4. De aangeduide fietssuggestiestrook moet verwijderd worden of verplaatst worden naar de rechterzijde van de rijrichting.

 

Fasering

 

Procedurestap

Datum

Indiening aanvraag

11 december 2023

Volledig en ontvankelijk

9 januari 2024

Start openbaar onderzoek

geen

Einde openbaar onderzoek

geen

Gemeenteraad voor aanleg, wijziging, verplaatsing of opheffing van gemeentewegen

geen

Uiterste beslissingsdatum zonder noodbesluit

9 maart 2024

 

Uiterste beslissingsdatum met noodbesluit

8 april 2024

Verslag GOA

14 maart 2024

Naam GOA

Gerd Cryns

 

Onderzoek

Er zijn geen aanpalende eigenaars waarvan de scheidingsmuren met het project zouden worden opgericht, uitgebreid of afgebroken, die om hun standpunt gevraagd moesten worden.

 

Besluit

Het college van burgemeester en schepenen beslist:

Artikel 1

Het college sluit zich integraal aan bij het verslag van de gemeentelijke omgevingsambtenaar en maakt dit tot zijn eigen motivatie.

Artikel 2

Het college beslist de aanvraag tot omgevingsvergunning goed te keuren en aan de aanvrager de vergunning af te leveren, die afhankelijk is van de strikte naleving van volgende voorwaarden:

 

Algemene voorwaarden

de algemene voorwaarden die aan de vergunning zijn gehecht en er integraal deel van uitmaken.

 

Stedenbouwkundige voorwaarden

1. De bijgevoegde brandvoorzorgsmaatregelen zijn op het moment van eerste ingebruikname/exploitatie na te leven.

2. Er moeten laadpunten voor elektrische wagens voorzien worden in de parking conform de geldende Vlaamse wetgeving en de bouwcode.

3. De benodigde fietstalplaatsen moeten inpandig in de units voorzien worden.
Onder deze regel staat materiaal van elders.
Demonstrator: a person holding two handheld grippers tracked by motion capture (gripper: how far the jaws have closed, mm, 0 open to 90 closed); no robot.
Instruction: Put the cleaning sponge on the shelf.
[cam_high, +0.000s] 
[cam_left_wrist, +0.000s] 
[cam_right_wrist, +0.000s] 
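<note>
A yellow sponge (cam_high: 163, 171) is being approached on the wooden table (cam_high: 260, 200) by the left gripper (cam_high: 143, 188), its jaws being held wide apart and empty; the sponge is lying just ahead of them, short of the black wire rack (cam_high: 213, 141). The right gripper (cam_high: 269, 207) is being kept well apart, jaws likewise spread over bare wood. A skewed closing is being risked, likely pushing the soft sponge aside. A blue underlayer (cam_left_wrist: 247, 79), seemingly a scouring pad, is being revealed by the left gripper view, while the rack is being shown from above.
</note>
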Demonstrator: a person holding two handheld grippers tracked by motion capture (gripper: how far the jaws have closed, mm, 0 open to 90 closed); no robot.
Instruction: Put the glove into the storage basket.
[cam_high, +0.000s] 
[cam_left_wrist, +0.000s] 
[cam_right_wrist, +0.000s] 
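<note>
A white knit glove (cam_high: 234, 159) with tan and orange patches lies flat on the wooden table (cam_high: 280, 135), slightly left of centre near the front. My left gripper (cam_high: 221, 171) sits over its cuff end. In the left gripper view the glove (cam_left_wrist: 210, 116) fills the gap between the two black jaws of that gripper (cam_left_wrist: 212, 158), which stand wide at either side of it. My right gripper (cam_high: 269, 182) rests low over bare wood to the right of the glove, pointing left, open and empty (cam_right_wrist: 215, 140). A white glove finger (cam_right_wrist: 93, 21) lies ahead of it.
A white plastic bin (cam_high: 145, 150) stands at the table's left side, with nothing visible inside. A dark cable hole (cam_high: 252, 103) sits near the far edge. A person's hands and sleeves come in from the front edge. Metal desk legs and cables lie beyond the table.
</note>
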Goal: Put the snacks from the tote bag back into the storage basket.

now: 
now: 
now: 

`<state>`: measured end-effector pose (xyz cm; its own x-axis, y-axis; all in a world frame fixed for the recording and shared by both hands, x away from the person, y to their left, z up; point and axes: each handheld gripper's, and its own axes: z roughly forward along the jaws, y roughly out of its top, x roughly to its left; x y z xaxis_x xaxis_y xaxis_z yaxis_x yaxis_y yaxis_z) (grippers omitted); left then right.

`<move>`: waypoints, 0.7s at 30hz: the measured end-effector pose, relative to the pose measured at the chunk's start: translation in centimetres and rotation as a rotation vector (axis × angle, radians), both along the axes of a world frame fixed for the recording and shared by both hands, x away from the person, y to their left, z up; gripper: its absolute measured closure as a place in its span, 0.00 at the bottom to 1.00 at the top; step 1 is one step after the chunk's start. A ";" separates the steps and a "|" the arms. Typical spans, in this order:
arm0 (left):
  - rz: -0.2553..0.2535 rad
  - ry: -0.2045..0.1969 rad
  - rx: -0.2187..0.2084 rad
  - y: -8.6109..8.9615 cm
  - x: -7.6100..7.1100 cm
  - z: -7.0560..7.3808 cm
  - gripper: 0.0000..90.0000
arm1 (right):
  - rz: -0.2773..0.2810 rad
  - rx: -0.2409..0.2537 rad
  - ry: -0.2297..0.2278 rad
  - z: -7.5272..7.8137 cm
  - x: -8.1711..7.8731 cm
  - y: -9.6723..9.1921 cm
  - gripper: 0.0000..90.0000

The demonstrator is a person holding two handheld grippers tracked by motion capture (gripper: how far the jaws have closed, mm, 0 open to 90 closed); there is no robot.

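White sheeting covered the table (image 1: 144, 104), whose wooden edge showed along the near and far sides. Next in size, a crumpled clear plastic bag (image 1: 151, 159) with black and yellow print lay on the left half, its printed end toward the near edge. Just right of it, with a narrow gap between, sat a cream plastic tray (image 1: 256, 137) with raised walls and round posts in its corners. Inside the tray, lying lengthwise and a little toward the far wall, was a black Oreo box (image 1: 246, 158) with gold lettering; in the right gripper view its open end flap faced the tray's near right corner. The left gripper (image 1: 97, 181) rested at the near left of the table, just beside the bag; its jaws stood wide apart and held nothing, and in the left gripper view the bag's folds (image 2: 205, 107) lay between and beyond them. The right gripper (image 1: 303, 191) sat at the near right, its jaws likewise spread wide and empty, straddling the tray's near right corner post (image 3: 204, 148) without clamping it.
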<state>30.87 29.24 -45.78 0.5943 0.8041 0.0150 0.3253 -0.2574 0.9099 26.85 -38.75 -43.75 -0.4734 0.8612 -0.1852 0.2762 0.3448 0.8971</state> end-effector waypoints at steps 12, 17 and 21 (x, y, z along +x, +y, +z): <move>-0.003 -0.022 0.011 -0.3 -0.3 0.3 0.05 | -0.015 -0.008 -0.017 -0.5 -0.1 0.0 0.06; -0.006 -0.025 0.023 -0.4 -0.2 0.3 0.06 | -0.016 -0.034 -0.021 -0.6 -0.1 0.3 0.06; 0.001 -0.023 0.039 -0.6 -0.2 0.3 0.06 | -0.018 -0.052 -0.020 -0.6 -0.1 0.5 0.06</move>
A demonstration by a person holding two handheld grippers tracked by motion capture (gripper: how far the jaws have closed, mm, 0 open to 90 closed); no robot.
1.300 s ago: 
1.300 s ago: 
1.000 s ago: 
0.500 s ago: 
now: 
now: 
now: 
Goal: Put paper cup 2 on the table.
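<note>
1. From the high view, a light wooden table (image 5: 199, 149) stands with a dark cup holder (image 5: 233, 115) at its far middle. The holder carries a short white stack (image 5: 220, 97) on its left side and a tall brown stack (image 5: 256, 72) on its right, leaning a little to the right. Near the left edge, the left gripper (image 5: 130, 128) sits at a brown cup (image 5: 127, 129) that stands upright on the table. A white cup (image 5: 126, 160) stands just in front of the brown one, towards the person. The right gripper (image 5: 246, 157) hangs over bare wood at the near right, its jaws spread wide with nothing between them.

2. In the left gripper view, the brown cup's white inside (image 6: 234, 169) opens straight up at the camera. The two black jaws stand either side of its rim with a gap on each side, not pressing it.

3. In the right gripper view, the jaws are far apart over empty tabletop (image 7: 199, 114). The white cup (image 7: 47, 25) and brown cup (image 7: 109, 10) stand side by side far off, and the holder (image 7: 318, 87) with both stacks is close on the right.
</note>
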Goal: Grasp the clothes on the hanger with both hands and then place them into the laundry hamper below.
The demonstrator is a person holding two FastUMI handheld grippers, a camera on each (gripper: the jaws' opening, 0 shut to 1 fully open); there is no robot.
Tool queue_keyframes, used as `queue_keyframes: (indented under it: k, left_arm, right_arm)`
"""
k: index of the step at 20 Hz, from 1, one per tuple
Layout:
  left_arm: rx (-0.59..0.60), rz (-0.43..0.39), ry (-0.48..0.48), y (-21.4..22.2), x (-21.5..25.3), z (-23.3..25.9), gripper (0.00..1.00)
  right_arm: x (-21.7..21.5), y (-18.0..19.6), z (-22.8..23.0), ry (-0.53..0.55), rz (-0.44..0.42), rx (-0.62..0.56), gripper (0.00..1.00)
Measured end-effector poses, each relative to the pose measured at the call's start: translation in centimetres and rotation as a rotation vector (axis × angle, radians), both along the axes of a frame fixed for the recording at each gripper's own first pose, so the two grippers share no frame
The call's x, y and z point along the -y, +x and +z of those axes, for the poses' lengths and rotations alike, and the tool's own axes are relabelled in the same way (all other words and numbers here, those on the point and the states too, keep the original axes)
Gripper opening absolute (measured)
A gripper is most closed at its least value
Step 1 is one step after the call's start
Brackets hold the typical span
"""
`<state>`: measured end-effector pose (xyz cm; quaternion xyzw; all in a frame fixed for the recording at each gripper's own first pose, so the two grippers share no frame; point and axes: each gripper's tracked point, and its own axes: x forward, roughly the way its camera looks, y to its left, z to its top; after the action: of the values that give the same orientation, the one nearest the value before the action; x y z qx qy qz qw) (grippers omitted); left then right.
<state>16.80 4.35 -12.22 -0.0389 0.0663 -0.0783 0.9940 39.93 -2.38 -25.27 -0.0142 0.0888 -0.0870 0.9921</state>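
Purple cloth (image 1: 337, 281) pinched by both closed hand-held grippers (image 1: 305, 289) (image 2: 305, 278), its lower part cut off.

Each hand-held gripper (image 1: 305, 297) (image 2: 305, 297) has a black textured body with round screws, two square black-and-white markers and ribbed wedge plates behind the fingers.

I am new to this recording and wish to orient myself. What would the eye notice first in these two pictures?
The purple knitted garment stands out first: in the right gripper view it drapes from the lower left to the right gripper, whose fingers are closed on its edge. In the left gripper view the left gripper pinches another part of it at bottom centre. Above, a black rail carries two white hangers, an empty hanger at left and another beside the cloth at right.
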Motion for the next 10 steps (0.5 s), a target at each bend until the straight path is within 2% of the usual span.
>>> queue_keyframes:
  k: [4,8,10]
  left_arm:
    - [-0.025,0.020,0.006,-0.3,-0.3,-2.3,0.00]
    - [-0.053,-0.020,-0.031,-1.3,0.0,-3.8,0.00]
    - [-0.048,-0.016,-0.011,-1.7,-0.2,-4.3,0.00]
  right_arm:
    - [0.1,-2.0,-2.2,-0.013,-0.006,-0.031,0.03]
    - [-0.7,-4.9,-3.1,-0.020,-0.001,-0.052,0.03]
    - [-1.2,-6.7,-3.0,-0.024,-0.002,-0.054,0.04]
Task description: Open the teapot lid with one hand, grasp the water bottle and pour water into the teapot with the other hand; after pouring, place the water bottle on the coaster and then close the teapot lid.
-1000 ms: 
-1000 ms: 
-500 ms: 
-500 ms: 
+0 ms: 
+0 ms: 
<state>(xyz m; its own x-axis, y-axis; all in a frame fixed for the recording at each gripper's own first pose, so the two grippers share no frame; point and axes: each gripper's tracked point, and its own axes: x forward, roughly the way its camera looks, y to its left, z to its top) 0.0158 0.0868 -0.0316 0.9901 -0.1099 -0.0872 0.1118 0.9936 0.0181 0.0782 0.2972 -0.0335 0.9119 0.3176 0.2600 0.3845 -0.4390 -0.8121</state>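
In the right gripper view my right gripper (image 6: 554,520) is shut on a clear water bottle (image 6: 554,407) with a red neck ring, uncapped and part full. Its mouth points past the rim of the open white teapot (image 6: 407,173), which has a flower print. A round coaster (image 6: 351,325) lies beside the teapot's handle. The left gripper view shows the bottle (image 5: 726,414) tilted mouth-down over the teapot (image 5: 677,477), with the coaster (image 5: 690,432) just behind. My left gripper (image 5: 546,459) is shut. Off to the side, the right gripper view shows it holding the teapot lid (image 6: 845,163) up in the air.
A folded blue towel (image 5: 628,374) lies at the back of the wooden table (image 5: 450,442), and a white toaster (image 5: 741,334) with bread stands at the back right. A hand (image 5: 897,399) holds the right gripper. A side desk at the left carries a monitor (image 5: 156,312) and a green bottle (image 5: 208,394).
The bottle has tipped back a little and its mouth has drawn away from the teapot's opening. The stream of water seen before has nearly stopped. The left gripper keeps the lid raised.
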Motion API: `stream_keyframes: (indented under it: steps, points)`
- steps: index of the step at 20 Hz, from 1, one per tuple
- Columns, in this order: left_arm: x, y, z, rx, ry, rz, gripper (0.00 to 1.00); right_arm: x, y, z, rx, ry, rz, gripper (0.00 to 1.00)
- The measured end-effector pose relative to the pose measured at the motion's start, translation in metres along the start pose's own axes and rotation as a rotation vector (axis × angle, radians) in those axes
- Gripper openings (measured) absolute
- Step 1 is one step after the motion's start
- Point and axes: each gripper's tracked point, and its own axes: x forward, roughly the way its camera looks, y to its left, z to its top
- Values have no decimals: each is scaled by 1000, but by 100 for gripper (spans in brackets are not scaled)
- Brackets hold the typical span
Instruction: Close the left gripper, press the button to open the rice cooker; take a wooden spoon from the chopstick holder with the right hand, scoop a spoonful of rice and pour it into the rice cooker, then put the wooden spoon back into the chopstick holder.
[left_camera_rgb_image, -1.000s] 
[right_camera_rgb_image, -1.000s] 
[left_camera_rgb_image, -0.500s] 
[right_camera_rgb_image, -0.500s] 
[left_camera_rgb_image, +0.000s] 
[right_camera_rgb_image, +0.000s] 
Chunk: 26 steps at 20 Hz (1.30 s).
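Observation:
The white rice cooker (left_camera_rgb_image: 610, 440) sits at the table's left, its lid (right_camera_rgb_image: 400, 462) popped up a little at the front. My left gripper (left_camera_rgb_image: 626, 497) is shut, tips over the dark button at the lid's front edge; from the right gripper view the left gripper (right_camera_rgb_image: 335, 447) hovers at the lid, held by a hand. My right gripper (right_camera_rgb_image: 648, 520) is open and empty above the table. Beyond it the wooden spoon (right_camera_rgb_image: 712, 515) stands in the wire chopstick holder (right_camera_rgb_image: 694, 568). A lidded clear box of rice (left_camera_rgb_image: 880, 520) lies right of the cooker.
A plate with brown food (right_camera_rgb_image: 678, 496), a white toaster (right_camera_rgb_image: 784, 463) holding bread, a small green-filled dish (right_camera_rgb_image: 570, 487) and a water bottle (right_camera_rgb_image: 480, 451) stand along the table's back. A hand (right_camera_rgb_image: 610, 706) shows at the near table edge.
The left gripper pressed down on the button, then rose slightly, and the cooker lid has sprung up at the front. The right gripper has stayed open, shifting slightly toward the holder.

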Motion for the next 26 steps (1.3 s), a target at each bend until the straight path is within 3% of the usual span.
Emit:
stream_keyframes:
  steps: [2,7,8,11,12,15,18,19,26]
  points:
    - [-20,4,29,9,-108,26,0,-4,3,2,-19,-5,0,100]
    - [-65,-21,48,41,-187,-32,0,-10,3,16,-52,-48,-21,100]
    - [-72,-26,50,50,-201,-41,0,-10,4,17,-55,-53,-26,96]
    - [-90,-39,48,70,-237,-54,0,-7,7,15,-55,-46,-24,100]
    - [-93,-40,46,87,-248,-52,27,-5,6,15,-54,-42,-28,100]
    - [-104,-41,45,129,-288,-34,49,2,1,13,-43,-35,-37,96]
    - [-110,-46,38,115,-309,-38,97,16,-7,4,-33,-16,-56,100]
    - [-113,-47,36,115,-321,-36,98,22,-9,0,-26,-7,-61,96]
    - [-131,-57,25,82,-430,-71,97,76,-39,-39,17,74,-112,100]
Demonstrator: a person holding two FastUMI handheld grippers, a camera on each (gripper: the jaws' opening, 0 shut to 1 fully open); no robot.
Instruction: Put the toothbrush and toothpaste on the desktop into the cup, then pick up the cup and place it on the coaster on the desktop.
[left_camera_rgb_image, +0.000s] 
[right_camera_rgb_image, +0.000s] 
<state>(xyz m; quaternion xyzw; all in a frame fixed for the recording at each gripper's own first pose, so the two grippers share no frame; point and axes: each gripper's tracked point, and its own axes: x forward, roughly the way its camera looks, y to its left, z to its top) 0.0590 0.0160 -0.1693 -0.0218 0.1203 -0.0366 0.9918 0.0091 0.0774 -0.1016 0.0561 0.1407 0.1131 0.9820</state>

Per 100 m² BVO moet er 0,6 fietsstalplaats voorzien worden. Er wordt een stallingstype gebruikt waar meerdere type fietsen inpassen/aan vast gemaakt kunnen worden.

4. De aangeduide fietssuggestiestrook moet verwijderd worden of verplaatst worden naar de rechterzijde van de rijrichting.

 

Artikel 3

Het college beslist de plannen waarvan een overzicht als bijlage bij dit besluit is gevoegd, goed te keuren.

Artikel 4

Dit besluit heeft in principe geen financiële gevolgen.